Christiane Susanne Augustine "Augusta" Zadow (née Hofmeyer; 27 August 1846 – 7 July 1896) was a German-Australian trade unionist.

==Early years==
Christiane Susanne Augustine Hofmeyer was born on 27 August 1846 in Runkel in the Duchy of Nassau. She was educated at the Ladies' Seminary, Biebrich-on-Rhine, and following her studies became a governess. By 1868 she was working as a tailor in London, England. She met her husband Christian Wilhelm Zadow, a tailor and political refugee from Germany, in London and the pair married in 1871. They travelled to Australia with their young son on the Robert Lees, arriving in Adelaide, South Australia, in 1877.

==Union activities==
In Adelaide, Zadow became an advocate for women working in clothing factories. She was a major contributor to the establishment of the Working Women's Trades Union in 1890 and was a delegate to the United Trades and Labour Council of South Australia. Mary Lee, David Charleston and Zadow prepared a list of fair wages and prices for use in Adelaide.

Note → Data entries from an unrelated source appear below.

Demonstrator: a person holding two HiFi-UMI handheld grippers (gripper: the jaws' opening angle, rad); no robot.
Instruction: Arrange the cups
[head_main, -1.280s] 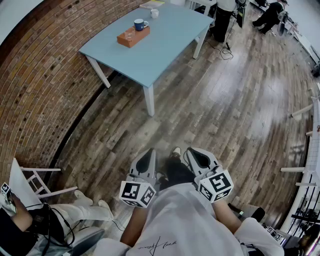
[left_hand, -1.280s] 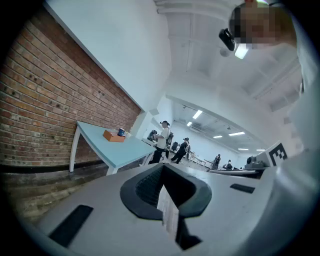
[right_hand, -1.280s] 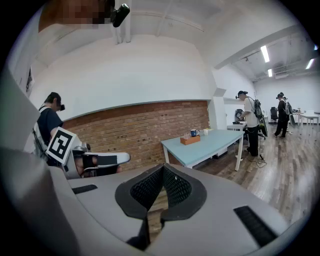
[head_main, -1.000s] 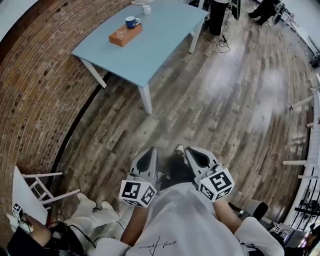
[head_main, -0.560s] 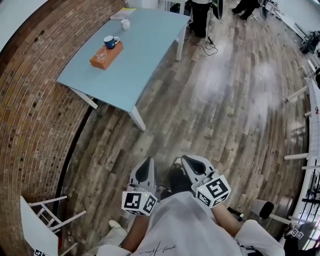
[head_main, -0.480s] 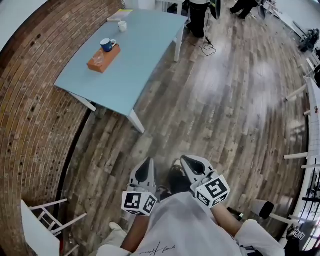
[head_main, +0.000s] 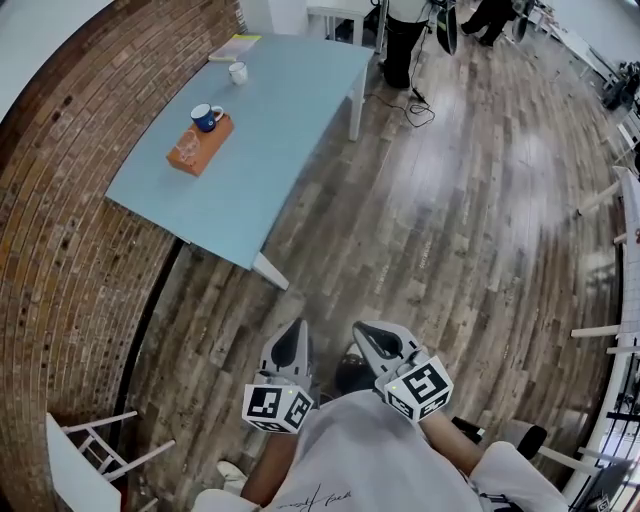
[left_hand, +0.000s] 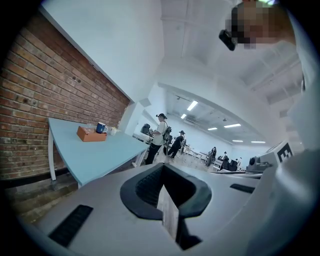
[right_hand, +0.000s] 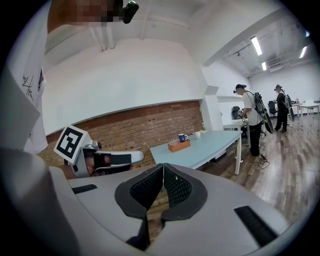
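Note:
Far ahead on a light blue table (head_main: 290, 110) stands an orange box (head_main: 200, 145) with a clear glass (head_main: 185, 150) on it and a blue cup (head_main: 205, 117) at its far end. A white cup (head_main: 238, 72) stands further back. The box (right_hand: 179, 145) and blue cup (right_hand: 183, 137) also show small in the right gripper view. My left gripper (head_main: 293, 332) and right gripper (head_main: 362, 332) are held close to the body over the wooden floor, well short of the table. Both are shut with nothing between the pads (left_hand: 161, 185).
A brick wall (head_main: 60, 200) runs along the table's left side. A white chair (head_main: 95, 460) stands at the lower left. A person (right_hand: 250, 120) stands at the table's far end, with cables on the floor there. A book (head_main: 235, 45) lies at the table's far corner.
The table and cups have shifted left and nearer in the head view as the grippers travel level towards them. The seated person at the lower left has left the view. Both grippers stay shut.

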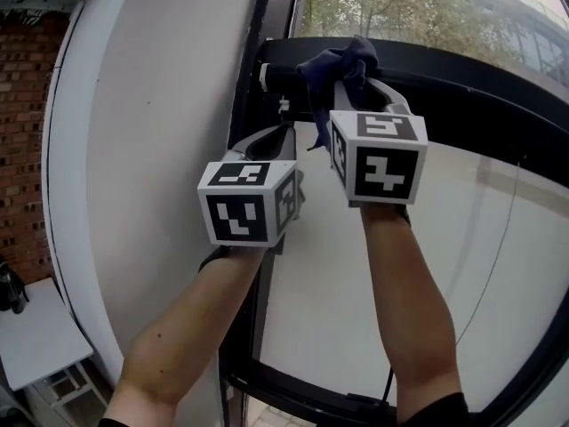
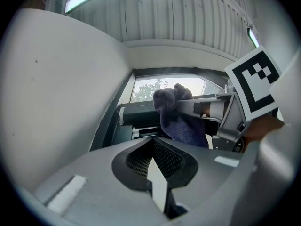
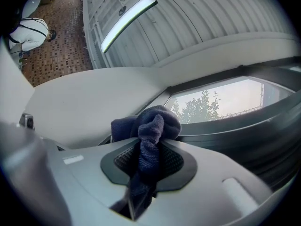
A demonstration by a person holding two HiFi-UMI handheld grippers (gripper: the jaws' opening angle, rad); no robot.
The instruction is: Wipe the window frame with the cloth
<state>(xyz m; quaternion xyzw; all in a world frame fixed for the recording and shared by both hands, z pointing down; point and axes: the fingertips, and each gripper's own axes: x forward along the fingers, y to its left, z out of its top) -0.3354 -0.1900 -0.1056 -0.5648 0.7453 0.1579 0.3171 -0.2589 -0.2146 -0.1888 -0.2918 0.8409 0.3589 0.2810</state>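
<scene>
A dark blue cloth point(image 1: 342, 68) is bunched in my right gripper point(image 1: 358, 71), which is shut on it and holds it up against the black window frame point(image 1: 444, 65) near its upper left corner. In the right gripper view the cloth point(image 3: 148, 135) bulges out from between the jaws. My left gripper point(image 1: 283, 133) is just below and left of it, beside the frame's vertical bar point(image 1: 244, 96); its jaws are shut with nothing between them. In the left gripper view, the cloth point(image 2: 176, 114) and the right gripper's body point(image 2: 221, 114) show ahead.
A white curved wall point(image 1: 160, 132) lies left of the frame. Glass point(image 1: 444, 238) fills the frame, with trees outside. A white table point(image 1: 40, 336) stands low at the left by a brick wall point(image 1: 22, 132). A thin cable point(image 1: 498, 256) hangs across the pane.
</scene>
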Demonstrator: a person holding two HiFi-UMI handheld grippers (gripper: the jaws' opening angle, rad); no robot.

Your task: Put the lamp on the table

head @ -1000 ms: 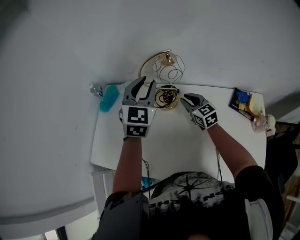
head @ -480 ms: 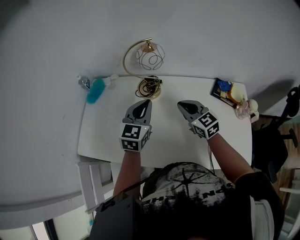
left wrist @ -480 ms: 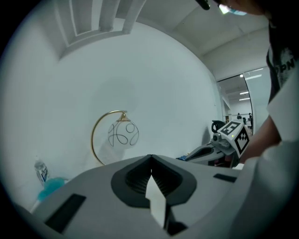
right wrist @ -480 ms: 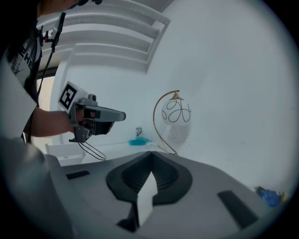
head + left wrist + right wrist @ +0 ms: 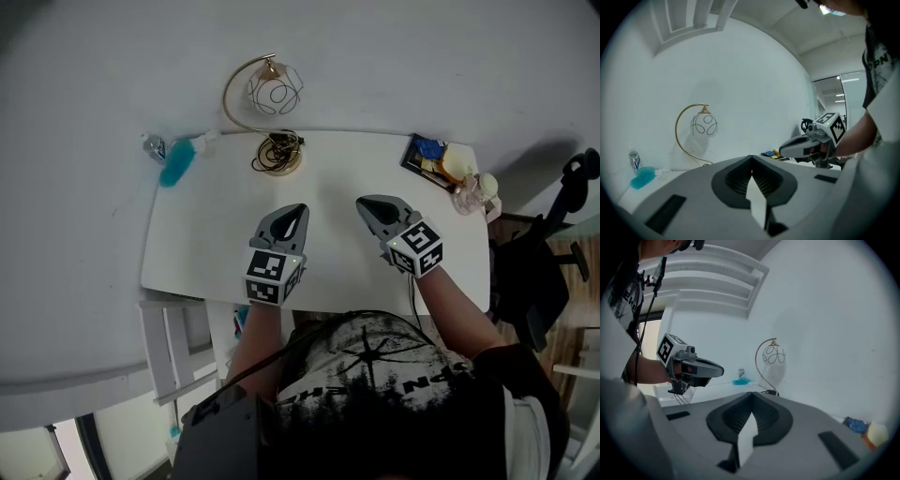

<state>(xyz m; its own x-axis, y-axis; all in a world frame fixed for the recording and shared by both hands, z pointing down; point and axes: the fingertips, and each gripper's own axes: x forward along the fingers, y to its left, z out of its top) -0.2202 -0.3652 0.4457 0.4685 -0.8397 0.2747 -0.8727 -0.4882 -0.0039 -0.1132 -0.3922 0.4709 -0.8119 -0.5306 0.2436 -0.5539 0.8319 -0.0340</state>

Zadow spoke in favour of women's suffrage and was a supporter of the Women's Suffrage League and Mary Lee.

Following the franchise of women in South Australia in 1894, she was appointed a factory inspector by the government of Charles Kingston. She inspected factories and monitored working conditions for women and minors.

==Personal life==
She died on 7 July 1896 of haematemesis following an illness from influenza in 1896 while preparing a report on the Factories Act. She was buried at the West Terrace Cemetery.

== Recognition ==
The Augusta Zadow Scholarship was formed in her honour in 1994. It is awarded annually to individuals involved in women's health and safety issues in South Australia.